MCQA accuracy; DPO pairwise preference accuracy.

### Results

Across ablations, the **balanced-then-DPO** configuration (M3) performed best overall on the team’s benchmark suite. The Base model serves as the reference for subsequent quantized variants.

#### Summary

* Balanced MCQA SFT improved robustness.
* DPO on EPFL preferences improved alignment and EPFL-style accuracy.
* Use this Base checkpoint when you prioritize maximum fidelity or plan additional finetuning; switch to quantized variants for memory-constrained inference.
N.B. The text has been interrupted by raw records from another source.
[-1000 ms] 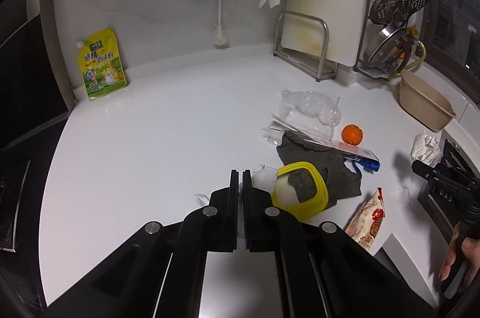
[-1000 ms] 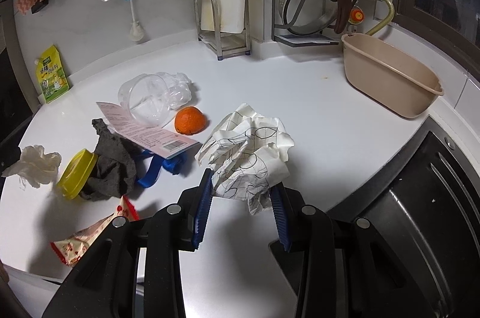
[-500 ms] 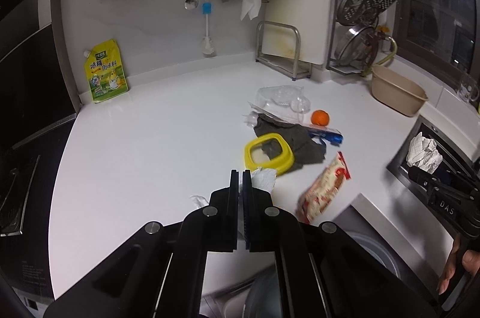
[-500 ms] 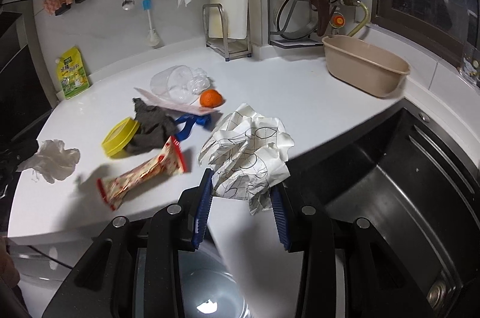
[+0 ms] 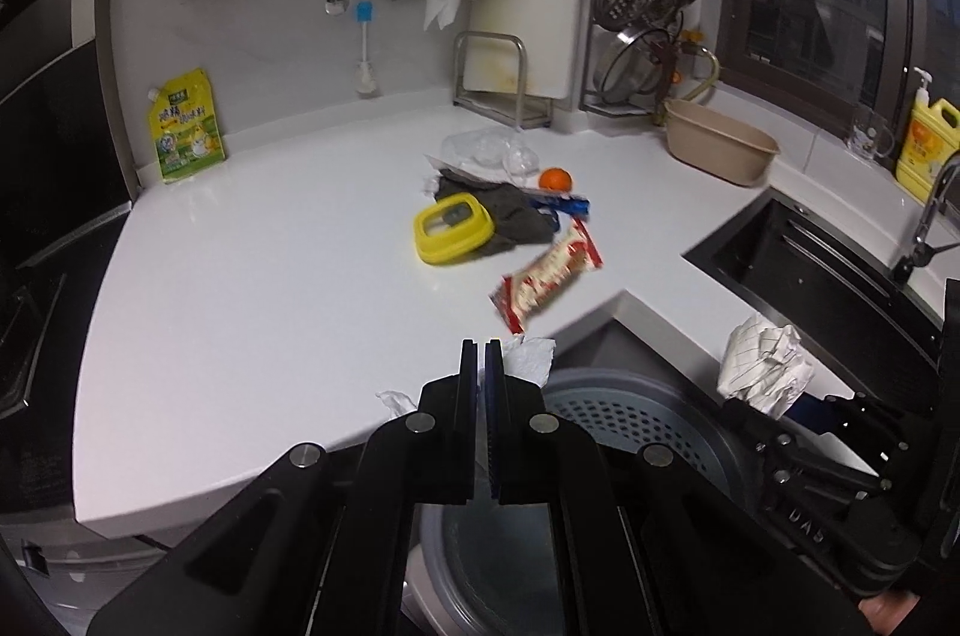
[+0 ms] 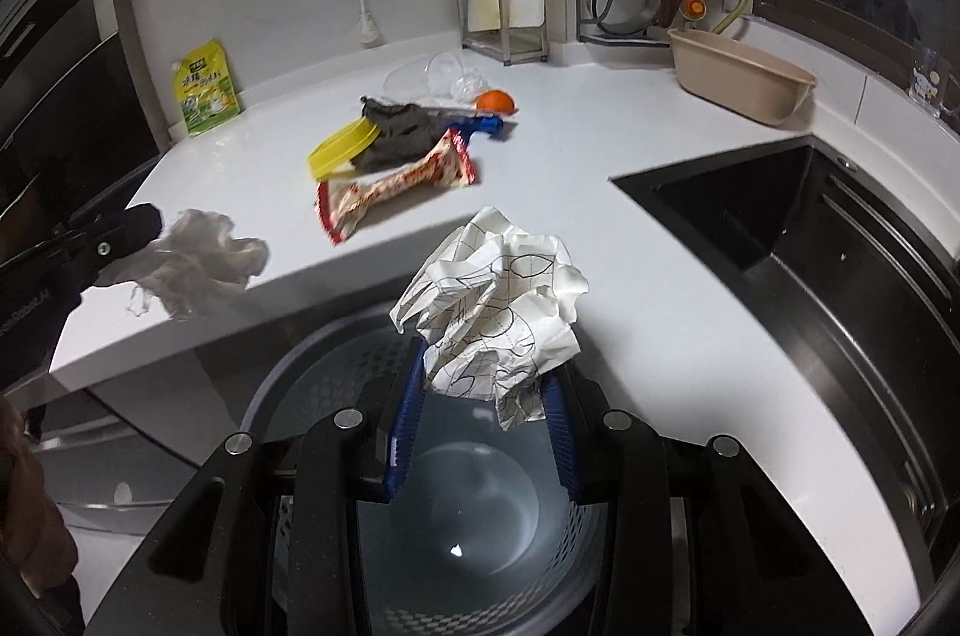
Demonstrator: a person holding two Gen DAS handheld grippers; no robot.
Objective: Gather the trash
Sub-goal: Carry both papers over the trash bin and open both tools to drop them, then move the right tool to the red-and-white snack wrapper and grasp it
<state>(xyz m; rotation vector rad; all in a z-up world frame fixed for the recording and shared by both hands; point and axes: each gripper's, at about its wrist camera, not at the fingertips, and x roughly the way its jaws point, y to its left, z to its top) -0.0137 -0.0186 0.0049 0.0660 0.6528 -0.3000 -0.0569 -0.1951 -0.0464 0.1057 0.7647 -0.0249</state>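
Now swung off the counter (image 6: pixel 630 138), hovering over grey bin (image 6: pixel 336 354).
Right gripper (image 6: pixel 485 399) clamping crumpled printed paper (image 6: pixel 489 300) at centre; left gripper (image 5: pixel 485 366) pinching white tissue (image 5: pixel 528 357); "DAS" readable lower right.

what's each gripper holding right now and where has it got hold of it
Right gripper pinches the crumpled printed paper by its lower end. Left gripper is shut on a white tissue, gripped at one edge.
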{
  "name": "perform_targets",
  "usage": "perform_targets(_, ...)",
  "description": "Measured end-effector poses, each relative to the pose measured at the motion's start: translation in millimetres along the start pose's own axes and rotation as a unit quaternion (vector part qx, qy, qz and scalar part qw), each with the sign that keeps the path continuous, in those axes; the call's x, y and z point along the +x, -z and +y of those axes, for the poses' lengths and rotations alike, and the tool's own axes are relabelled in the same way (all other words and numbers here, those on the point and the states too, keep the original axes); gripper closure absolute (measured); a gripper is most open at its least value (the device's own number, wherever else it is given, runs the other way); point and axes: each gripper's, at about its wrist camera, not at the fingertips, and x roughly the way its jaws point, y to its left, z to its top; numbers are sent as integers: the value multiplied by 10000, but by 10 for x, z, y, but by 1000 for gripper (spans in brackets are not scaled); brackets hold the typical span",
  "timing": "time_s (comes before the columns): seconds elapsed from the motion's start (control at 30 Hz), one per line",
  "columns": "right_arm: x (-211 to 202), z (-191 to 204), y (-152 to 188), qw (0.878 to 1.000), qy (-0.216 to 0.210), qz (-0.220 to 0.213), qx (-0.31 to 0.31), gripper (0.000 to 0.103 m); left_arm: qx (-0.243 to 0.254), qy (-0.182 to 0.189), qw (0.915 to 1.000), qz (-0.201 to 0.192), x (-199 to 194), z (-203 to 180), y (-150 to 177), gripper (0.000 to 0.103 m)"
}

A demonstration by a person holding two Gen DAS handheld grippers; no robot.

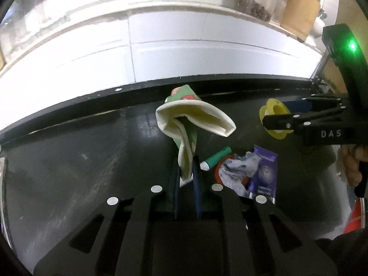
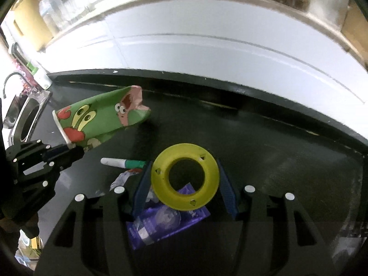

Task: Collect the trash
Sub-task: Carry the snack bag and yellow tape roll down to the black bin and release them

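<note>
Gripping a crushed paper cup (image 1: 195, 124) by its rim, my left gripper (image 1: 187, 179) has both pads closed tight on the flattened paper. The cup hangs clear above the black counter (image 1: 80, 161). My right gripper (image 2: 184, 179) clamps a yellow ring (image 2: 185, 176) between its 2 pads, also lifted off the counter. Below and between the 2 grippers lie 3 more items: a green-and-white marker (image 2: 122, 162), crumpled paper (image 1: 237, 172) and a purple wrapper (image 2: 165, 223). A white tiled wall (image 1: 184, 53) stands ahead.
</note>
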Motion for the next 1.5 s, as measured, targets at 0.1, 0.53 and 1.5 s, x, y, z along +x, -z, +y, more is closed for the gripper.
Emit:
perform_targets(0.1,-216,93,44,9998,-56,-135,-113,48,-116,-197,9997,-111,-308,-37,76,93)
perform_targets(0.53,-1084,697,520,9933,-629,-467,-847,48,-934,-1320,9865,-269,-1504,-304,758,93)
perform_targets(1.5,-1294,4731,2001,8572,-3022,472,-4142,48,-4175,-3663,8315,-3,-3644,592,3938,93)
## Technical Specifications

### Model Architecture and Objective

Phi-2 transformer decoder LM (≈2.78B params) with next-token prediction objective; LoRA adapters for parameter-efficient finetuning; DPO for preference alignment.

#### Software

Hugging Face TRL, PEFT/LoRA, Transformers.

## Glossary

* **MCQA:** Multiple-choice question answering.
* **SFT:** Supervised finetuning with gold answers.
* **DPO:** Direct Preference Optimization (pairwise preference alignment).
* **LoRA:** Low-Rank Adaptation for parameter-efficient finetuning.